5. Mit welchen strukturellen oder finanziellen Mitteln gedenkt der Bundesrat ganz allgemein den Beruf der Hausärztin und des Hausarztes in der Schweiz aufzuwerten?
Begründung
«Geisterpraxen»: Dies klingt wie die Karikatur des Titels eines schlechten Horrorfilms. Doch leider bezeichnet dies in vielen Regionen der Schweiz ein Phänomen, das sich immer mehr verbreitet und verstetigt und das immer mehr Sorgen bereitet: der Mangel an Ärztinnen und Ärzten und namentlich an Hausärztinnen und Hausärzten, die in einzelnen Gemeinden bereits ganz fehlen. Zum einen wird zahlreichen Studierenden für das erste Jahr des Medizinstudiums ein gnadenloser Numerus clausus auferlegt, um die Ausbildungskosten in den Griff zu bekommen. Zum anderen werden weiterhin fast 40 Prozent der Ärztinnen und Ärzte aus dem Ausland geholt, um den Mangel zu beheben. Damit diese paradoxe Situation beseitigt und der Mangel bekämpft werden kann, braucht es einen ganz neuen Weg und die entsprechenden Mittel. Und zuallererst Mittel für die Ausbildung. So hat Pierre-Yves Rodondi, Direktor des Instituts für Hausarztmedizin an der Universität Freiburg, im vergangenen Oktober in den Medien betont, dass mehr Personen ausgebildet werden müssten und vor allem dass diese dann für die richtige Fachrichtung, die Hausarztmedizin, motiviert werden müssten (1). Der Bundesrat kam schon 2011 zur Einschätzung, dass es zur Deckung des Bedarfs mit in der Schweiz ausgebildeten Personen jährlich 1200–1300 Abschlüsse bräuchte. Und die Präsidentin der FMH, Yvonne Gilli, erinnert daran, dass ebenfalls im Jahr 2011 die 795 Schweizer Abschlüsse durch die Anerkennung von 1930 im Ausland erteilte Diplome ergänzt werden mussten (2). Zehn Jahre später, im Jahr 2021, hat die Schweiz immer noch nur 1118 eidgenössische Diplome in Humanmedizin ausgestellt (3).

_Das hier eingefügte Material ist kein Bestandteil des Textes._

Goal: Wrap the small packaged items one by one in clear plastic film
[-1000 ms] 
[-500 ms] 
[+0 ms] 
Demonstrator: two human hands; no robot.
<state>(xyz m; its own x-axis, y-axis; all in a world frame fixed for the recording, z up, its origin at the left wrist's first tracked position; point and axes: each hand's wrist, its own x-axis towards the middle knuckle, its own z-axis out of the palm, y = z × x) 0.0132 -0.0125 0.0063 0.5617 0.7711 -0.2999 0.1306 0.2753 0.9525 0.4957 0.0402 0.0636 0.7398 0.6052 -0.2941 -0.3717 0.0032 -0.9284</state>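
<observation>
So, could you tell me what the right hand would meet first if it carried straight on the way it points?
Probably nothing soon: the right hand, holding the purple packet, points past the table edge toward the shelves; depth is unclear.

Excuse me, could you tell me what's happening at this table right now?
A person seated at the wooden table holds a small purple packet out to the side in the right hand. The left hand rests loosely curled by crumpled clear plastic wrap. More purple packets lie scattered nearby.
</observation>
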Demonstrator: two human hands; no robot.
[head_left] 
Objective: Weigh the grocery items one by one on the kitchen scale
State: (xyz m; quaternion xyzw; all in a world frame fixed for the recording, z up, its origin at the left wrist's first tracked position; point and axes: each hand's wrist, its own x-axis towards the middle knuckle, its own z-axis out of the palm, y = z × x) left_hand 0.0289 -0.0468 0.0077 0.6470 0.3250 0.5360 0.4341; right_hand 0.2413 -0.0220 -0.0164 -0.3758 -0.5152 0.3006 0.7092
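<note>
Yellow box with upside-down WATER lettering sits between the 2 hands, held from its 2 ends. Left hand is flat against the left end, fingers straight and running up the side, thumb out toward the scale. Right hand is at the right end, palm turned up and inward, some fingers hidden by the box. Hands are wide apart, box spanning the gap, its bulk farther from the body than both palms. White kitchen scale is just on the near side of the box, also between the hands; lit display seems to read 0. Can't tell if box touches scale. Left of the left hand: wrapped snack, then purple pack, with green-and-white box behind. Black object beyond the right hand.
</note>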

Ich beauftrage daher den Bundesrat, einen Bericht zu erstellen, in dem der gesamte Bedarf evaluiert werden kann und in dem die Mittel präsentiert werden, mit denen dieser Bedarf gedeckt werden kann, namentlich über die Erhöhung der Zahl der Ausbildungsplätze, die Aufwertung des Hausarztberufs und mit Instrumenten zur Steigerung von dessen Attraktivität.
(1) Gaudiano Fabrice, «Face à la pénurie de généralistes, les communes n'hésitent pas à investir pour les attirer», RTS, 14.10.2022
(2) Gilli Yvonne, «Quelques réflexions à propos de la pénurie de médecins généralistes», Schweizerische Ärztezeitung, Nr. 47, 2022
(3) Statistik BASS / BAG, «Ärztinnen und Ärzte 2021», April 2022
Antrag des Bundesrates
Annahme
Stellungnahme des Bundesrates
Der Bundesrat ist bereit, unter Einbezug der Kantone zu prüfen, inwiefern im Nachgang zum Masterplan «Hausarztmedizin und medizinische Grundversorgung» weiterer Handlungsbedarf besteht und wie dieser angegangen werden könnte. Das Anliegen des Postulats soll zusammen mit dem Postulat 23.3678 Juillard «Wie kann dem Mangel an Hausärztinnen und Hausärzten sowie Ärztinnen und Ärzten in bestimmten Fachgebieten sofort begegnet werden, insbesondere in bestimmten Regionen der Schweiz?» erfüllt werden.